# PROBLEM REQUIREMENTS
The copy you return should hold only the lines from the top of the data below through the line with "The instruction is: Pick", each duplicated exactly and with no pictures.

# SOURCE DATA

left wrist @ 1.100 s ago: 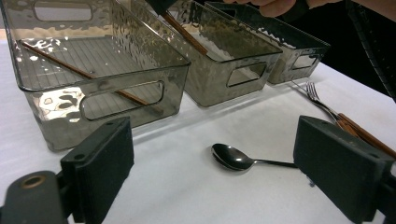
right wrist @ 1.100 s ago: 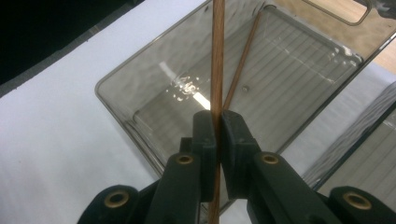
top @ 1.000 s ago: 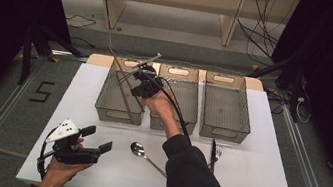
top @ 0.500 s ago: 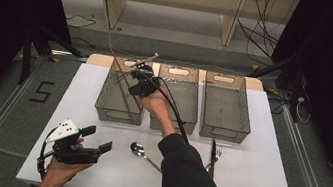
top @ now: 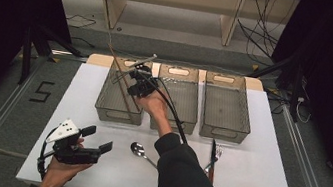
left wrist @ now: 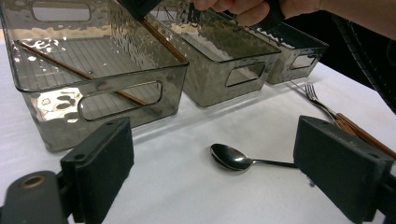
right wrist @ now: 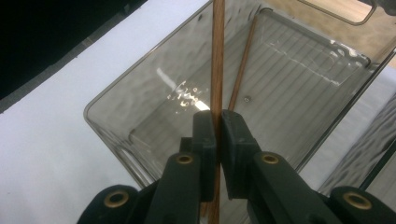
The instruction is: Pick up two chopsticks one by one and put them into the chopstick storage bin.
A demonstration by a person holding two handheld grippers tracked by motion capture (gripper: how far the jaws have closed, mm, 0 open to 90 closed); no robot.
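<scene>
My right gripper (right wrist: 218,122) is shut on a brown chopstick (right wrist: 217,56), which stands steeply over the left grey bin (right wrist: 140,107). A second chopstick (right wrist: 243,65) lies inside that bin. In the high view the right gripper (top: 137,80) hovers over the left bin (top: 106,109) at its right side. My left gripper (top: 98,139) rests near the table's front left, its jaws wide open and empty. Seen from the left gripper (left wrist: 217,140), a metal spoon (left wrist: 231,158) lies on the white table beyond the jaws, and the left bin (left wrist: 56,126) stands behind it.
A middle bin (top: 185,122) and a right bin (top: 242,128) stand beside the left one at the back. The spoon (top: 141,151) lies in front of the middle bin. A fork (top: 218,154) and a brown-handled piece (top: 211,164) lie front right.
The right gripper has drifted slightly left over the left bin with the chopstick held. The left gripper has stayed where it was.
</scene>
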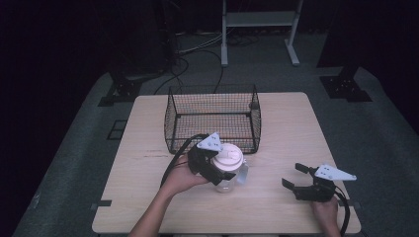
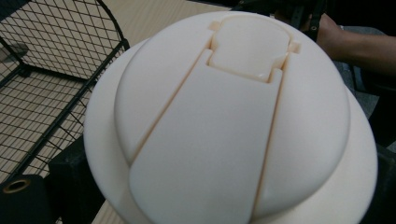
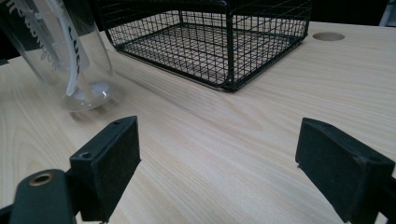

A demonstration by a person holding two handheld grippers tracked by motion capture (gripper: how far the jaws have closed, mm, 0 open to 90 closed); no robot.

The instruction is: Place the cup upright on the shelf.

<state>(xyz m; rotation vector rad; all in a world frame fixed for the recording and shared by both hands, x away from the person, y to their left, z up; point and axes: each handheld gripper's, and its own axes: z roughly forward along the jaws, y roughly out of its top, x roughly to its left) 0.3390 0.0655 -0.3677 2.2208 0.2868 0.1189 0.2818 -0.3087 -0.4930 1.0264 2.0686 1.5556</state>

# WRITTEN ANSWER
left wrist @ 1.100 s ago: 
right wrist @ 1.100 s ago: 
top @ 1.000 s ago: 
top @ 0.500 s ago: 
top @ now: 
left wrist @ now: 
right wrist @ now: 
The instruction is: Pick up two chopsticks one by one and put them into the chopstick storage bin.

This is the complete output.